In order to provide water needs for the growing City of Los Angeles, water was diverted from the Owens River into the Los Angeles Aqueduct in 1913. The Owens River Valley cultures and environments changed substantially. From the 1910s to 1930s the Los Angeles Department of Water and Power purchased much of the valley for water rights and control, effectively destroying the local economy. In the 1940s the US federal government developed the Indian lands with housing and water systems.

==Big Pine Reservation==

Location of Big Pine Reservation

The Big Pine Reservation was established in 1912 and is 279 acre large, located along US 395 in the high desert town of Big Pine, California. Much of the area houses were built by the Indian Housing Authority. There is a school, with classes from kindergarten to 12th grade adjacent to the reservation. A 1,500-volume public library is located within the school. Tribal members raise horses on the reservation lands.

== Government ==
The Big Pine Band of Owens Valley of Paiute Indians have an elected five Tribal Council that carry out tribal business, oversee financing, provide education, utilities, housing and social services, preserving heritage, and protecting the environment. The listed positions are Cheyenne Stone serving as chairperson, Deanne Cheshire serving as Vice Chairperson, Tawny Williams serving as Member-At-Large, Christina Miller serving as Secretary and Ashlee Dondero serving as Treasurer.

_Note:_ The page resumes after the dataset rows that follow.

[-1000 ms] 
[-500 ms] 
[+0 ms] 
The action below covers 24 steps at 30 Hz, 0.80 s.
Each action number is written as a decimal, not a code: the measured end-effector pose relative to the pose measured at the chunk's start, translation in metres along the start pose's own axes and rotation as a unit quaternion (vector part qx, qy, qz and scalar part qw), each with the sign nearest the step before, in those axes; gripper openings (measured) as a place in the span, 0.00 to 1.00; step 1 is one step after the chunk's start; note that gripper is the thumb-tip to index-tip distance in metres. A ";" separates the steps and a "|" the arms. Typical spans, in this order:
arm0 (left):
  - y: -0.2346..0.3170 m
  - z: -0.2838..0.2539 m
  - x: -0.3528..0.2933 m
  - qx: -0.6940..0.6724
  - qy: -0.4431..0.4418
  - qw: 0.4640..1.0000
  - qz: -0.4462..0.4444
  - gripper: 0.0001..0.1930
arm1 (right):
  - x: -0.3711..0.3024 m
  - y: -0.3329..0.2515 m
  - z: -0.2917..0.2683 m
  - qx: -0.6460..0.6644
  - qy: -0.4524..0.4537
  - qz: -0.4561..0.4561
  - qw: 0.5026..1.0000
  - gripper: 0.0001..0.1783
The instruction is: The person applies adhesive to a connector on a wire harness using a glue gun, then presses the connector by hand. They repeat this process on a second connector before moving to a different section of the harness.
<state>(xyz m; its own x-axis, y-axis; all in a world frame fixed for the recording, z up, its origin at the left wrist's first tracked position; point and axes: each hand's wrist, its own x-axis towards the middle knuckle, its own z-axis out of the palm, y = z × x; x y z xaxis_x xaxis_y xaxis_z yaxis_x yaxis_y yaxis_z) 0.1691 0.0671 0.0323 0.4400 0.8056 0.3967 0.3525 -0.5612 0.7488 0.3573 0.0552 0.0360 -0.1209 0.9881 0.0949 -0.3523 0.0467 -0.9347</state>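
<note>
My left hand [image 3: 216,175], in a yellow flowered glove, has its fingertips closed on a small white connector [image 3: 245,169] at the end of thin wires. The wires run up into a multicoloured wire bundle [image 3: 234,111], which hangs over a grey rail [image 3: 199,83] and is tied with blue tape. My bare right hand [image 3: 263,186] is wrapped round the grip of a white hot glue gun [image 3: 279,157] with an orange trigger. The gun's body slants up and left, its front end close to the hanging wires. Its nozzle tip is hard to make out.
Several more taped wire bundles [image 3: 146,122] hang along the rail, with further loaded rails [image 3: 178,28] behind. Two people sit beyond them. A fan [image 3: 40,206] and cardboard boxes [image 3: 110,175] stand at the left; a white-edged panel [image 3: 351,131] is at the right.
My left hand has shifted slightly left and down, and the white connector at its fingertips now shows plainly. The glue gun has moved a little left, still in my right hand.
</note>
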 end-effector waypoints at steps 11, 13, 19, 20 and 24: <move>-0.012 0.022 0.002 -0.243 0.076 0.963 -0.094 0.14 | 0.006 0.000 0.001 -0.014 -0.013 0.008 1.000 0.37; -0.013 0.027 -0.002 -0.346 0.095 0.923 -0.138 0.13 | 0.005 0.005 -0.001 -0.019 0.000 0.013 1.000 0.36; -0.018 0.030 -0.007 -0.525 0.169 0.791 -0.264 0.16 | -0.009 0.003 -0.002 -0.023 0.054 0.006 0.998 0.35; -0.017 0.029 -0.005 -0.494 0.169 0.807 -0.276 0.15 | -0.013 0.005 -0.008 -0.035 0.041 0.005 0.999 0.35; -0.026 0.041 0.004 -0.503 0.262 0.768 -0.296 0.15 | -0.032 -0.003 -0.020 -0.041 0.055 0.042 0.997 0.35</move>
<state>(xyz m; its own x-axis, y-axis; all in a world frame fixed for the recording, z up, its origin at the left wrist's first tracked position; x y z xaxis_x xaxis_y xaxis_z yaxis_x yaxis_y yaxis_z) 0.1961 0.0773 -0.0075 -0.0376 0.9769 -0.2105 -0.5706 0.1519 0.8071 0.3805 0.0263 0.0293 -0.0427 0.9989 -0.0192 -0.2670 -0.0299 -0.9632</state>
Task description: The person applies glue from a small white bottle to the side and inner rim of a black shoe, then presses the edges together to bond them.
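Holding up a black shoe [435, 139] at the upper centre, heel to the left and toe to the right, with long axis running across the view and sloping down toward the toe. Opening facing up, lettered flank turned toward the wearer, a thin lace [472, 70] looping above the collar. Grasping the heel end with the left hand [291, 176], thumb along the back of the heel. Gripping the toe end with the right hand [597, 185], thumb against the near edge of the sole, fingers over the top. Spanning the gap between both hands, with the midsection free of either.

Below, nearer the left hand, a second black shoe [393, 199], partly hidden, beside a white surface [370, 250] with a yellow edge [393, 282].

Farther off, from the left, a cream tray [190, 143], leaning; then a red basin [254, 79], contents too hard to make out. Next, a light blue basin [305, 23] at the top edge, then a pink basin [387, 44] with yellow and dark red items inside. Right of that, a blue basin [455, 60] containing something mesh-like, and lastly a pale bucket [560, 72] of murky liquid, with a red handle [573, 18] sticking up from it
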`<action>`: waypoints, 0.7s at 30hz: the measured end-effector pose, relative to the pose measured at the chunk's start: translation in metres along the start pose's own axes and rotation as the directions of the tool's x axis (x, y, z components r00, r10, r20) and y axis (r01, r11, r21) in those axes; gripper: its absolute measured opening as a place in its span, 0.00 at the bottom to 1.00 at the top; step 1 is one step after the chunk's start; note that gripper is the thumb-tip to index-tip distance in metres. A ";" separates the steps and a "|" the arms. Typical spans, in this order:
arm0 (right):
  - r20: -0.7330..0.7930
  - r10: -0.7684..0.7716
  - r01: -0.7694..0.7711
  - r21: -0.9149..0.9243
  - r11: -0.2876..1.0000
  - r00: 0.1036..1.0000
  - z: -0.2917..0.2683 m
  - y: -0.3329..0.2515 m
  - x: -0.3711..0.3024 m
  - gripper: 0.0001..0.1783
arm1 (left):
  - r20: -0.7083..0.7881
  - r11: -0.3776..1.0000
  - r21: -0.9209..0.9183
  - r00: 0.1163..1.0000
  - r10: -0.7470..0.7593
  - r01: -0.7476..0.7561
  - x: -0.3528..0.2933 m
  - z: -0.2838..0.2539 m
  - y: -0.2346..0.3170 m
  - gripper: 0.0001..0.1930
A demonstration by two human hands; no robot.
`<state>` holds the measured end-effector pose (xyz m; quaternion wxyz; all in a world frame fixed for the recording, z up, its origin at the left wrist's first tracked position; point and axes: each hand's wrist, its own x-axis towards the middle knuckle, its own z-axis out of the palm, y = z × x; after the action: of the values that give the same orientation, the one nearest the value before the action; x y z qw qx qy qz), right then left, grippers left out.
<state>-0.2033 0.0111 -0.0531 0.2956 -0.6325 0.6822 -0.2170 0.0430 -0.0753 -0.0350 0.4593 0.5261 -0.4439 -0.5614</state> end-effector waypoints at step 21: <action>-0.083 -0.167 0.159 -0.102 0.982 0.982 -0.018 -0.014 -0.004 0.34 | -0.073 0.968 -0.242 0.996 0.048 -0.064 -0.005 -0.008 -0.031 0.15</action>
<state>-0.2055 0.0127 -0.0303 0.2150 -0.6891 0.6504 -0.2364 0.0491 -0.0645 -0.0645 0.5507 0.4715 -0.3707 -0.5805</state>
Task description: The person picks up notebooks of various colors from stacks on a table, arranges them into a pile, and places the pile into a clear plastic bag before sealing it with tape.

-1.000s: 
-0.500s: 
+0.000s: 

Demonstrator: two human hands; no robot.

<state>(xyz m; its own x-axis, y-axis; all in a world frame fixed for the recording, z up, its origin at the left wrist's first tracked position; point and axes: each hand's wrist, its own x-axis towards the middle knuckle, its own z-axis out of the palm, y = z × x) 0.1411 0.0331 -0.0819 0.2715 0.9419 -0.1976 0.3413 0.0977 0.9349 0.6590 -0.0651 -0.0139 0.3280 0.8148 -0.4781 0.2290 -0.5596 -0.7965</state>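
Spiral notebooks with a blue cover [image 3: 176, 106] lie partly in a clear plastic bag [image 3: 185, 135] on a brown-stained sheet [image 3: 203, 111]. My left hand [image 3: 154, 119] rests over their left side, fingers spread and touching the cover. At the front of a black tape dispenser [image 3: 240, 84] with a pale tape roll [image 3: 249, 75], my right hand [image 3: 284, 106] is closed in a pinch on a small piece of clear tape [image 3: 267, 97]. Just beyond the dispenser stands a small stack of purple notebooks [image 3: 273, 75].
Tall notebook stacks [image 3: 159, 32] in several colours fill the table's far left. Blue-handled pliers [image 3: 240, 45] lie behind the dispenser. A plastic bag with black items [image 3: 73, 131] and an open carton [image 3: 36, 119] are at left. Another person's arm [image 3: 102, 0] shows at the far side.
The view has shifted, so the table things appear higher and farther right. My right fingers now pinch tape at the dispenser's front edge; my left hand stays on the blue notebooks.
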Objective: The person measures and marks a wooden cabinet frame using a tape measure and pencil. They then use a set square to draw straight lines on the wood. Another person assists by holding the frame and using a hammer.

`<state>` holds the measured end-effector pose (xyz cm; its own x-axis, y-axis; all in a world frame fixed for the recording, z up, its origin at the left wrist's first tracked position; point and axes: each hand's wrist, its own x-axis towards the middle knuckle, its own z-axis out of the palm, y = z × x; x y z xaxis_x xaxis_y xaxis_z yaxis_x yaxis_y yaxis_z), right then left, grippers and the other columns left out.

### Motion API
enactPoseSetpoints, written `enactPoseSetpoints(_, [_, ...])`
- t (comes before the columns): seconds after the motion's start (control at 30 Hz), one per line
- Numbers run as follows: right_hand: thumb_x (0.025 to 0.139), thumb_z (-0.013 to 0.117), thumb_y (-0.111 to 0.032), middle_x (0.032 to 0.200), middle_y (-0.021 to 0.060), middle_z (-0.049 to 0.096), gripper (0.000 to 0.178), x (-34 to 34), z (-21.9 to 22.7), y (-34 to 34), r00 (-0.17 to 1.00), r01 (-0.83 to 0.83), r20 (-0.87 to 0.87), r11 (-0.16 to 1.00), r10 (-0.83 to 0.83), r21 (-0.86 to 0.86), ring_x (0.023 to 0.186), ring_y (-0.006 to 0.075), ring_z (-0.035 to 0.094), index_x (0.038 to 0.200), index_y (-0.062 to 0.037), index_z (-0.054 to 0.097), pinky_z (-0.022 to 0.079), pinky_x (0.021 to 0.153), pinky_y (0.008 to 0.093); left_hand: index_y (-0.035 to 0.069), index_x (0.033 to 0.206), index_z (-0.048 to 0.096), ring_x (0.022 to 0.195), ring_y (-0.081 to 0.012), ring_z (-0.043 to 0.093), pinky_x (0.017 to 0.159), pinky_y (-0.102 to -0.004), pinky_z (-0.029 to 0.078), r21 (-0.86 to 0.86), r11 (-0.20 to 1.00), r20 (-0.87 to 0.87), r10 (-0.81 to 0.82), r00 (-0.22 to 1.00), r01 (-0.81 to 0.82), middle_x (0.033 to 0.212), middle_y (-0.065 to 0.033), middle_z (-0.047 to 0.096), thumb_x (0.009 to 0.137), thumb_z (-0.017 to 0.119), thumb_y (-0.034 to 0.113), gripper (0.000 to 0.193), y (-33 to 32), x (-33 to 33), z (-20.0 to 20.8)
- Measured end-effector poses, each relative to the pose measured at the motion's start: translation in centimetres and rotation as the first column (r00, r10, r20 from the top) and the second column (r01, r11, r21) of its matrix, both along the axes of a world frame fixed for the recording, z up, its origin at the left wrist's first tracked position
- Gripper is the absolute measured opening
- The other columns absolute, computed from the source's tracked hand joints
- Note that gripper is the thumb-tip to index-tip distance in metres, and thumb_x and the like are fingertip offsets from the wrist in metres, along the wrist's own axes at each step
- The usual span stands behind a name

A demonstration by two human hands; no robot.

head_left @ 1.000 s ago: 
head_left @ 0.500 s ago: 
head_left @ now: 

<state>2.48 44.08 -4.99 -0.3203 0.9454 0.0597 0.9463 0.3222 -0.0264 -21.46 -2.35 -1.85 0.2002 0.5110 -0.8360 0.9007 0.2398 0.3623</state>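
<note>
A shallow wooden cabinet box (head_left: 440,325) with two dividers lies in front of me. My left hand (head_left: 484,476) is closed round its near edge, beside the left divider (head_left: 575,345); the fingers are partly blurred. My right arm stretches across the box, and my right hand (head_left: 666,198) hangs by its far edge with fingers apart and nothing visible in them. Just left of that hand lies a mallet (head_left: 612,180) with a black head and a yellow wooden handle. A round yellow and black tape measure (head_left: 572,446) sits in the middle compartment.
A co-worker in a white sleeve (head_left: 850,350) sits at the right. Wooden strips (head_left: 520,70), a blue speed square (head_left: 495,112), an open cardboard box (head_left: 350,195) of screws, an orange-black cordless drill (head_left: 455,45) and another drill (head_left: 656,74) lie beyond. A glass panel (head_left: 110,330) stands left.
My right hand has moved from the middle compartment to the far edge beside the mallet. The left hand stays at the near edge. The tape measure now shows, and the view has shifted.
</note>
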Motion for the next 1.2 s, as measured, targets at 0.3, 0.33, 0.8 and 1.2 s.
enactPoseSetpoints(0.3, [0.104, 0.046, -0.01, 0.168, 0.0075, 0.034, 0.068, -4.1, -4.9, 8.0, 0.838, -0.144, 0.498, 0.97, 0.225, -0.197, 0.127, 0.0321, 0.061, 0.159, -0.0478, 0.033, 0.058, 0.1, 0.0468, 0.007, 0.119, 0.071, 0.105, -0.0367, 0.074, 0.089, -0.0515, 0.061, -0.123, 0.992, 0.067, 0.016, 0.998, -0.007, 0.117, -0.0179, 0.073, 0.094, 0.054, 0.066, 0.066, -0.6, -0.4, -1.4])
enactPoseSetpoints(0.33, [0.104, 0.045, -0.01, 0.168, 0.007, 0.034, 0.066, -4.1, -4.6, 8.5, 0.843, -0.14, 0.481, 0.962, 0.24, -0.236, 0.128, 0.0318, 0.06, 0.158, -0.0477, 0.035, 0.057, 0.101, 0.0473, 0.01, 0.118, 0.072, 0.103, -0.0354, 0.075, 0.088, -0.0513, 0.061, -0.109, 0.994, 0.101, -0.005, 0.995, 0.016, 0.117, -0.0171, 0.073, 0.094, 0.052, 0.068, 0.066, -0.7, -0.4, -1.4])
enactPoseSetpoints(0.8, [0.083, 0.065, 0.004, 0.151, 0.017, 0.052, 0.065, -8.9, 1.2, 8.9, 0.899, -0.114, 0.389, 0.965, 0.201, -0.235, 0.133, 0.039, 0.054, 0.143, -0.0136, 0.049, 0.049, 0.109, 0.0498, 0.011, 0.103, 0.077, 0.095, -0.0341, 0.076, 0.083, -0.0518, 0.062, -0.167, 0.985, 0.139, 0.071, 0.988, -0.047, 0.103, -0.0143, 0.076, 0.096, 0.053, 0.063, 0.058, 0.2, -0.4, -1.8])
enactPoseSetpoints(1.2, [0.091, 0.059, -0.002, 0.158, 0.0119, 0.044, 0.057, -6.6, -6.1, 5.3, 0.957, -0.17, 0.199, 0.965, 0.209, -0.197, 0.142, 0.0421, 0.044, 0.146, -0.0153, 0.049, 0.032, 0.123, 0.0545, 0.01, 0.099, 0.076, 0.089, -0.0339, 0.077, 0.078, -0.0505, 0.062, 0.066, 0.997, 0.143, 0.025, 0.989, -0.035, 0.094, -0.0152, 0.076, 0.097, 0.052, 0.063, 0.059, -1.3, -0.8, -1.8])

==Environmental department==
One of many departments the Big Pine Band of Owens Valley of Paiute Indians is the Environmental Department. And its objectives are to maintain an environmental planning program, protect the health and safety of residents and visitors, comply with applicable environmental laws and regulations, and be involved to protect the water, air, and land. The staff of the Environmental Department consists of Sally Manning serving as Environmental Director, Noah Williams serving as Water Program Coordinator, Cynthia Duriscoe serving as Air Program Coordinator, Gregory Spratt serving as Solid Waste Technician, and Joe Miller serving as Community Garden Specialist.

==Big Pine Paiute Development Corporation==
The Big Pine Paiute Development Corporation (BPPDC) is a corporation chartered by the Big Pine Paiute Tribe of the Owens Valley with a five-member board. The corporation is responsible for the development of the tribal economy to be self-sufficient, business development, tribal employment and improve the quality of life of the Big Pine Band of Owens Valley of Paiute tribe's citizens.

==Education==
The reservation is served by the Big Pine Unified School District.